In China, the Honor Play 30 is sold in four colors: Black, Blue, Gold, and Gradient.

== Technical specifications ==

=== Hardware ===
Both smartphones are powered by the Qualcomm Snapdragon 480+ SoC with an octa-core CPU (layered with 2x 2.2 GHz Kryo 460 & 6x 1.9 GHz Kryo 460) and Adreno 619 GPU. The battery has a capacity of 5000 mAh. Additionally, the Honor X8 5G supports 22.5 W fast charging, while the Play 30 supports 10 W.

The memory storage configurations differ from the following models:

- The Honor X8 5G is available in a 6/128 GB configuration.
- The Honor Play 30 is available in 4/128 and 8/128 GB configurations.

=== Camera ===
The Honor X8 5G features a triple main camera with a48 MP, (wide) with phase autofocus, a 2 MP (macro) + 2 MP (depth sensor), and an 8 MP, (wide) front camera.

The Honor Play 30 features a 13 MP, (wide) main camera with autofocus and a 5 MP, (wide) front camera.

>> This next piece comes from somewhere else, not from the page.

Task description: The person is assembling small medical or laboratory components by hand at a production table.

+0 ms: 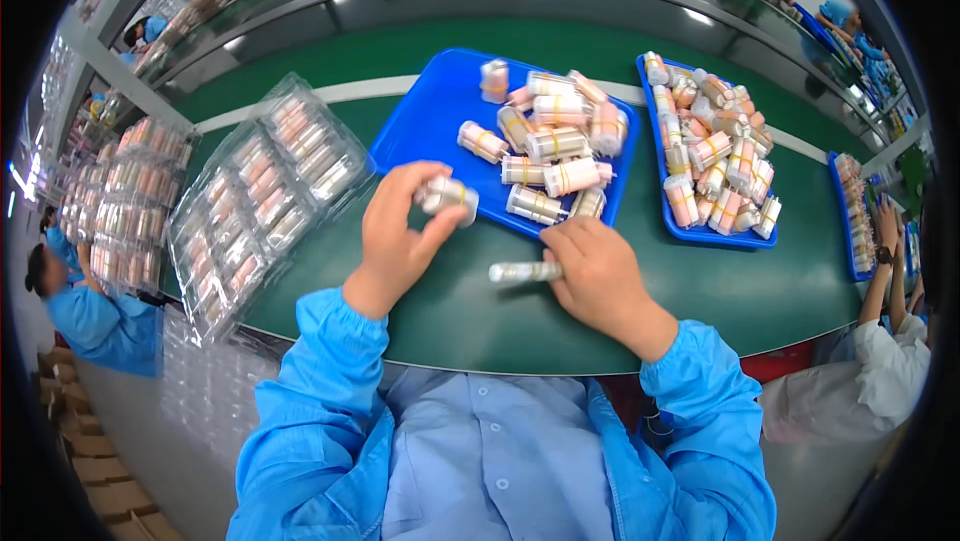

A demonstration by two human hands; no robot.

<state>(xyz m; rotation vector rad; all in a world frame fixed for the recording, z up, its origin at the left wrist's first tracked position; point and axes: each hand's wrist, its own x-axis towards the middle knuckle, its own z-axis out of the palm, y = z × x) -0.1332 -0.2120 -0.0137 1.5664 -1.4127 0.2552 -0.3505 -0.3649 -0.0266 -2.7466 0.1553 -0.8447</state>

Both the main and front cameras of both models are capable of recording video at 1080p@30fps.

=== Software ===
The Honor X8 5G runs on Magic UI 4.2, while the Play 30 runs on Magic UI 5.0. Both skins are based on Android 11. The Honor Play 30 does not include Google Play Services as it is sold exclusively in China, using its own app store instead. Google Play is present on the Honor X8 5G.

== Availability ==
In the UK, the X8 5G, along with the Honor 70 and Pad 8, was set to be available in pre-orders on August 26, 2022, and sales began on September 2, 2022.